Exercise instructions: Every line in the records below between the one holding "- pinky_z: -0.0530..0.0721" and the one holding "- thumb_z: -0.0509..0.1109", inclusive, is to be set down exactly; all other lines are to be left out.

[Entries taken from a collection]
────────────────────────────────────────

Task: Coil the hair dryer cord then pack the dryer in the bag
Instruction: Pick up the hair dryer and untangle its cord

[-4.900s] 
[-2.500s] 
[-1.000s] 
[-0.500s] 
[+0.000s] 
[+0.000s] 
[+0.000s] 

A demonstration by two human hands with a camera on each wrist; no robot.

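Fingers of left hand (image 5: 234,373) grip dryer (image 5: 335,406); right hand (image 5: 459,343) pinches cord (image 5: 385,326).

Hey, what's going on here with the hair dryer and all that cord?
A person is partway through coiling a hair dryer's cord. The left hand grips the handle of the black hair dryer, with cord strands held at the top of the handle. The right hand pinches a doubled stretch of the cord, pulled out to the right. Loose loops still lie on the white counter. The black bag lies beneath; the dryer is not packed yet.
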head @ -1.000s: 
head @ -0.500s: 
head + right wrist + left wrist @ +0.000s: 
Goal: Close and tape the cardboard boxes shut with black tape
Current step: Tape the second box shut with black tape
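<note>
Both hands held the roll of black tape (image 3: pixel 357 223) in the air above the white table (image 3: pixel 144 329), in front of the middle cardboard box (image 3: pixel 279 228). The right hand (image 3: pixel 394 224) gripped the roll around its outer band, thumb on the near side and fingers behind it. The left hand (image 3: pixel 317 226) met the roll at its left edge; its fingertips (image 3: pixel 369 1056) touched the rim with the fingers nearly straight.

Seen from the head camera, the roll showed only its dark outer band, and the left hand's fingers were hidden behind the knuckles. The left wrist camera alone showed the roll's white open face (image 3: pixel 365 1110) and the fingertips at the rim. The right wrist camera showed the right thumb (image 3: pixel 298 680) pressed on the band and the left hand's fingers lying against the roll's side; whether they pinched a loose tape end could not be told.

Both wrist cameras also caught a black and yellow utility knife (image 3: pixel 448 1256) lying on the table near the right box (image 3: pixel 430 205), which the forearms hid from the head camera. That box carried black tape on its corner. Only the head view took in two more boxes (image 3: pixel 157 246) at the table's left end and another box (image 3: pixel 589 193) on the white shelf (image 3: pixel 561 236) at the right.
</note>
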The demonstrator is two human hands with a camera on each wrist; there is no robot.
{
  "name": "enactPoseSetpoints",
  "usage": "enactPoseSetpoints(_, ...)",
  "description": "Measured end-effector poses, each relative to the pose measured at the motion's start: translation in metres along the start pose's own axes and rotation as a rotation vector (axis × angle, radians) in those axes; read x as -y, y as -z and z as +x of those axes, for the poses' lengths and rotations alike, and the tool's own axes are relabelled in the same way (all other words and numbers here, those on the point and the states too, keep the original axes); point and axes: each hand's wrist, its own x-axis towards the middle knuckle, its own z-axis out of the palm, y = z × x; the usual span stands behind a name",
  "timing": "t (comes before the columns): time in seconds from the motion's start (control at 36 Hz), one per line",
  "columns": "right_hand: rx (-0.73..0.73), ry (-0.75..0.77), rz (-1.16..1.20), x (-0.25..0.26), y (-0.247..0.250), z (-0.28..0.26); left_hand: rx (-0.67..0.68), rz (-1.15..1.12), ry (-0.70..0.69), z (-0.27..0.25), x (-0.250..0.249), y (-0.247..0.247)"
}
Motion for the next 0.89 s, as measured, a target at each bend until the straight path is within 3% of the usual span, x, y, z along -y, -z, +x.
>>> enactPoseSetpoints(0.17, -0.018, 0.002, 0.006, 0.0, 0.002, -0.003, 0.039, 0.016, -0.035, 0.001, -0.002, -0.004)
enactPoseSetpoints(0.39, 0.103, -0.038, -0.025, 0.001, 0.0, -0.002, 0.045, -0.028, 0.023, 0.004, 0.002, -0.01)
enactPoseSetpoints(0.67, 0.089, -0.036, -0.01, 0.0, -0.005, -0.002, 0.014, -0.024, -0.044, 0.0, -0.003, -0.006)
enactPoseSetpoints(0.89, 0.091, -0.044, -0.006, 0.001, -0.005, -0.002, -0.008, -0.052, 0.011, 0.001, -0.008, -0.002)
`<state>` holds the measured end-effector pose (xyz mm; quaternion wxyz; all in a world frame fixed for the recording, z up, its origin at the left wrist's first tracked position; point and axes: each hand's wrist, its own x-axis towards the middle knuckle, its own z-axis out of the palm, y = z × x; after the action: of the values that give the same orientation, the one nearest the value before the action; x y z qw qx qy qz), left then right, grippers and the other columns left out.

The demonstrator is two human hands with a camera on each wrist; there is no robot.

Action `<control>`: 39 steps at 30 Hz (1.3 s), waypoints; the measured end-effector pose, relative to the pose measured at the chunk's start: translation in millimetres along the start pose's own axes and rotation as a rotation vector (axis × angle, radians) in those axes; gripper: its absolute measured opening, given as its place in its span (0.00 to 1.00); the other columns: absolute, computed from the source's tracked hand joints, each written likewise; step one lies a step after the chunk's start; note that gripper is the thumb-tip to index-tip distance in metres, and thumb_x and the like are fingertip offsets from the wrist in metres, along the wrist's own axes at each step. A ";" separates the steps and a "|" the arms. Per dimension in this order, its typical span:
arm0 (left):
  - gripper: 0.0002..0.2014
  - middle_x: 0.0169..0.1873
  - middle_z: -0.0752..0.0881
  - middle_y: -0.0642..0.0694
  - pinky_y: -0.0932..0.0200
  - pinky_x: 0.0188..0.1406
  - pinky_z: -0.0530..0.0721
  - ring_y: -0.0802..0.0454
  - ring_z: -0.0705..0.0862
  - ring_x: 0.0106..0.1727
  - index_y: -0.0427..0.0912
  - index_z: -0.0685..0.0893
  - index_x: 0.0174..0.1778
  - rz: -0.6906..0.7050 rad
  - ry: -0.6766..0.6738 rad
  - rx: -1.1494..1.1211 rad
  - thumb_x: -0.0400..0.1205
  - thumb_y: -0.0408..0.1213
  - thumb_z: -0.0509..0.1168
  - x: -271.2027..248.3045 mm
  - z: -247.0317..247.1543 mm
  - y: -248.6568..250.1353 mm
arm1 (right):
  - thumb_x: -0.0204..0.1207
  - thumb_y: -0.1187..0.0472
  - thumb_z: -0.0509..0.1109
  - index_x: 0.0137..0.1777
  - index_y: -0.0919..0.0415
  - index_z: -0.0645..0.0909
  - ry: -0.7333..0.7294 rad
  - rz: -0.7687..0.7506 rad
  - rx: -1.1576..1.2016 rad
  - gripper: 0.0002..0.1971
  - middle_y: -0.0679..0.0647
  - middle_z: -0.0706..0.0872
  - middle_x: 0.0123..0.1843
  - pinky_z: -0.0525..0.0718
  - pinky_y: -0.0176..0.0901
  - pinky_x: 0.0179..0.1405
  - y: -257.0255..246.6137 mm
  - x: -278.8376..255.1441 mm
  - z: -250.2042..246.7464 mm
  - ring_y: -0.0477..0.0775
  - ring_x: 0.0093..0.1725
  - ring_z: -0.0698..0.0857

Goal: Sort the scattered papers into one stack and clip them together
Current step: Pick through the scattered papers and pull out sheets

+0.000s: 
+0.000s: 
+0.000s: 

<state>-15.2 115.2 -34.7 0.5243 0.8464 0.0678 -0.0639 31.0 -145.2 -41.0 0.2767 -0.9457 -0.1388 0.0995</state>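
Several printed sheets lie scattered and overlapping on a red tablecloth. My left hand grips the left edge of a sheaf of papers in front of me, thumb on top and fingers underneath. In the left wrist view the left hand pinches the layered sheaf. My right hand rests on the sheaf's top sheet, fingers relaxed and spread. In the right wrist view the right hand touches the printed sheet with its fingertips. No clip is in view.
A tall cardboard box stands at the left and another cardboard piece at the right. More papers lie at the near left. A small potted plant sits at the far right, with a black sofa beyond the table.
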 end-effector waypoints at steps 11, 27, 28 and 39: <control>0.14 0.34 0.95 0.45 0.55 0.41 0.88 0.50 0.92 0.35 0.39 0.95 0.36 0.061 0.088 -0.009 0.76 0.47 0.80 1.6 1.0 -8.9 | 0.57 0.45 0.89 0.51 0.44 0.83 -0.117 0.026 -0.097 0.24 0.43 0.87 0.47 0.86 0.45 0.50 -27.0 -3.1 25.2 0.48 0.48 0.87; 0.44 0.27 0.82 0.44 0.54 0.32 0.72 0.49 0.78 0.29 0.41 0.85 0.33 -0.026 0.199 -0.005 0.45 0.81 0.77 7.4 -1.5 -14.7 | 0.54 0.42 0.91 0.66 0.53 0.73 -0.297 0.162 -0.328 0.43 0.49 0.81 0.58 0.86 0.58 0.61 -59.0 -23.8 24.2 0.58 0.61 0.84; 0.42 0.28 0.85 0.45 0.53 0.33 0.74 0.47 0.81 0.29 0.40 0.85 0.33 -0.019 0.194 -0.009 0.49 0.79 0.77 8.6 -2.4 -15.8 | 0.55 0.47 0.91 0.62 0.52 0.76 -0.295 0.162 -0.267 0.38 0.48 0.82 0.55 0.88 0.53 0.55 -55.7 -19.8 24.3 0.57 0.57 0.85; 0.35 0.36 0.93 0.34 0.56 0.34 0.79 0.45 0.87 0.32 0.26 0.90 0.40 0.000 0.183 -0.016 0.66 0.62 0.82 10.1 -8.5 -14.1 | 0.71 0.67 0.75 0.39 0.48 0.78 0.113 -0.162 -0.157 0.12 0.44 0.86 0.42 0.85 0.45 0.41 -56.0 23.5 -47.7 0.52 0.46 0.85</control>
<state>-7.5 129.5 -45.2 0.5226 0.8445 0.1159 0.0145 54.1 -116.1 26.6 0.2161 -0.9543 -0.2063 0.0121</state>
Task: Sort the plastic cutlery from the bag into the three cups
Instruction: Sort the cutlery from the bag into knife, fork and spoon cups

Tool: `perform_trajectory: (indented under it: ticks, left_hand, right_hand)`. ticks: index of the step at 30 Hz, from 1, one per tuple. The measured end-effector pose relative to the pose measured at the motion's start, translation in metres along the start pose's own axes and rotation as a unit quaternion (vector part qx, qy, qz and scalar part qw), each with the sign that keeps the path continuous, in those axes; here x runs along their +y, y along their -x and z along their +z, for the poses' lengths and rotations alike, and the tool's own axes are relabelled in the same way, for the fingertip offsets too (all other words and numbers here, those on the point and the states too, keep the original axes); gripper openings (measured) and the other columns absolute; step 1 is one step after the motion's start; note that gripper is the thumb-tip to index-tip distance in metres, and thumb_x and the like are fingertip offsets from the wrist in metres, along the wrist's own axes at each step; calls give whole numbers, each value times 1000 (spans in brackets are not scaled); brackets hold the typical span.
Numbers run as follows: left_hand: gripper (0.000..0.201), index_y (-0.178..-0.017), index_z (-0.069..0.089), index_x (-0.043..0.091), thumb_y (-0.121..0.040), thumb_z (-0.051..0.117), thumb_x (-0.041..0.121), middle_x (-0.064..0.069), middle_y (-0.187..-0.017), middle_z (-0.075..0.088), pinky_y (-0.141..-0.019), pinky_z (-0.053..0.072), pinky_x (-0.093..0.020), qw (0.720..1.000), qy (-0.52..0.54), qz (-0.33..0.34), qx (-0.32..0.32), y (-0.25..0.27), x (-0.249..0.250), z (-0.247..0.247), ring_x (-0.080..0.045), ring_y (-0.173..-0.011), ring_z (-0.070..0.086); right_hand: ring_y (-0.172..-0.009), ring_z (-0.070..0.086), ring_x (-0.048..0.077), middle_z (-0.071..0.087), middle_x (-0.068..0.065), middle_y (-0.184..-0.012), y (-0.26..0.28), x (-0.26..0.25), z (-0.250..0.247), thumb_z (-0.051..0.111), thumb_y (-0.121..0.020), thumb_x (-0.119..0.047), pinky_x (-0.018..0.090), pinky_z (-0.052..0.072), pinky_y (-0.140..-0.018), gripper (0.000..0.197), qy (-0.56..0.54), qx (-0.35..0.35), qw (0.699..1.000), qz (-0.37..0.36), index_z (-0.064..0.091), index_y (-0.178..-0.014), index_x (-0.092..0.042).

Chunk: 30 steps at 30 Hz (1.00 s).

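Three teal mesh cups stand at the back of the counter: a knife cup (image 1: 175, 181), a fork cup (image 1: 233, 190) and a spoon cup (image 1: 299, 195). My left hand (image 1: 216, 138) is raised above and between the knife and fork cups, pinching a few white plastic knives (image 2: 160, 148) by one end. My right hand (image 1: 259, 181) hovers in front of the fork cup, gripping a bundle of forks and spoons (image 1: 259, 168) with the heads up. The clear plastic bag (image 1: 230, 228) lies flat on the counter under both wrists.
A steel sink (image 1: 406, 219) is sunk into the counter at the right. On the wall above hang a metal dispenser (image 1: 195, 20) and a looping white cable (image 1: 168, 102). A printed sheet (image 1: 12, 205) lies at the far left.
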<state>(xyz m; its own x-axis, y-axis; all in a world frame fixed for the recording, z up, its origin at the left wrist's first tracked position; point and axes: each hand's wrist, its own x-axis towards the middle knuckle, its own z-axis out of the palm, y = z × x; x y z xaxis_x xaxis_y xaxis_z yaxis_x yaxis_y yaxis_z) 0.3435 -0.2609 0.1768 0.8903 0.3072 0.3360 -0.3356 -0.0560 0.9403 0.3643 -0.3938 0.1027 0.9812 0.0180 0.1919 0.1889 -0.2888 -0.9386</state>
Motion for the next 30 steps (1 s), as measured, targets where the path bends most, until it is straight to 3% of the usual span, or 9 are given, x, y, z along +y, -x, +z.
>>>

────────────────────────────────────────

Output of the task:
  - pinky_z: -0.0530..0.0721
  - ring_y: -0.0802..0.0454
  - ring_z: -0.0705..0.0862
  - ring_x: 0.0106..0.1727
  - index_y: -0.0427..0.0912
  - index_z: -0.0685..0.0893
  - index_x: 0.0174..0.1778
  - rz: -0.6906..0.7050 rad
  - ry: -0.6766..0.6738 rad
  - rx: -1.1494..1.1211 rad
  - thumb_x: -0.0400..0.1205
  - thumb_y: -0.0408..0.1213
  - thumb_z: -0.0509..0.1168
  - x: -271.2027..248.3045 mm
  - z: -247.0317..247.1543 mm
  - y: -248.6568..250.1353 mm
arm1 (right):
  - thumb_x: -0.0204..0.1207
  - thumb_y: -0.1187..0.0472
  - thumb_z: -0.0509..0.1109

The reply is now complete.